**Supplied data:**

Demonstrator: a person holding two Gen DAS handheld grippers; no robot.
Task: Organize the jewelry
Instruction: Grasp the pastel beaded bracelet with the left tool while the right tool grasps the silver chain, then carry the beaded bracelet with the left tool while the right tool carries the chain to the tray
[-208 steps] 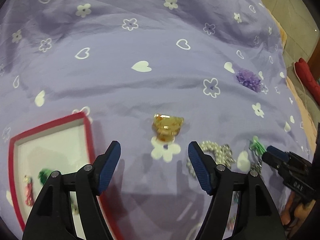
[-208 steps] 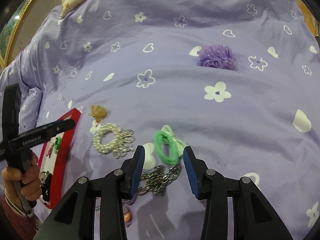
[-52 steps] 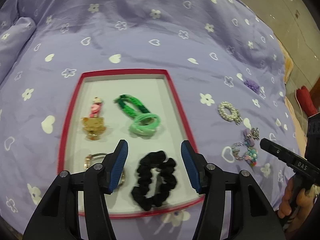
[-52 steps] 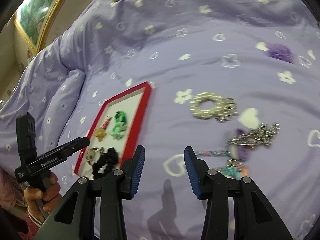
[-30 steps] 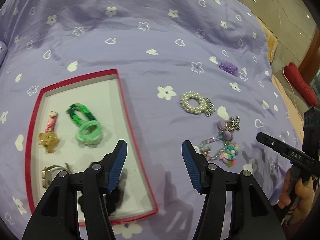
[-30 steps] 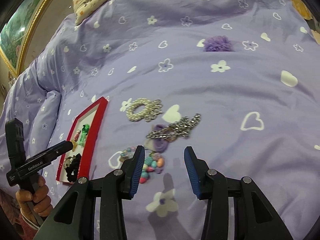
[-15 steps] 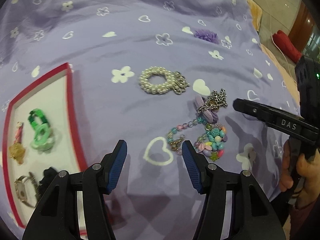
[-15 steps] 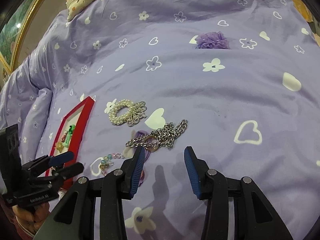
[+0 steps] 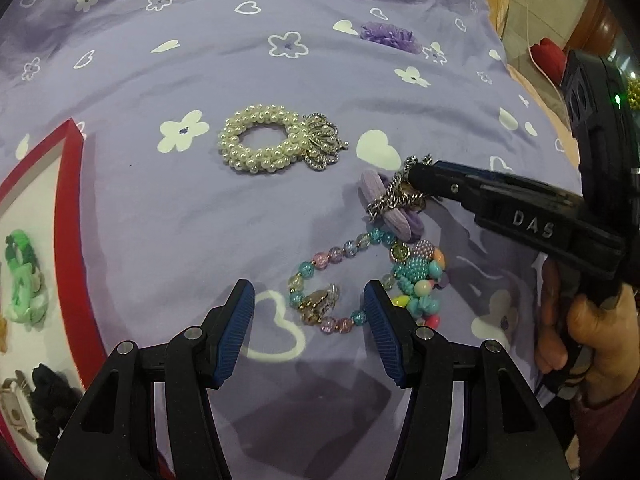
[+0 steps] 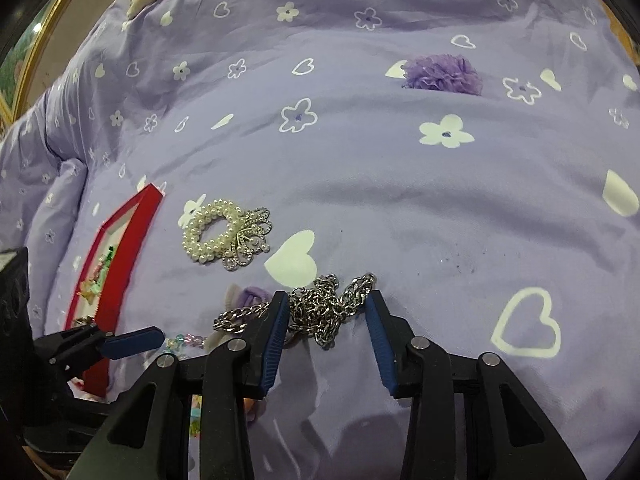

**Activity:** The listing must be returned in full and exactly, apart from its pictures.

**Reply:**
Demonstrator: a person holding two Gen DAS handheld grippers; no robot.
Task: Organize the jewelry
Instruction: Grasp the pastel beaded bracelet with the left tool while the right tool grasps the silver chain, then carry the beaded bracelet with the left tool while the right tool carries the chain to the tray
[-208 steps] 
[-208 steps] 
[-52 steps] 
[-52 steps] 
[-30 steps] 
[-30 steps] 
[-15 steps] 
[-15 steps] 
[+0 steps] 
[+0 steps] 

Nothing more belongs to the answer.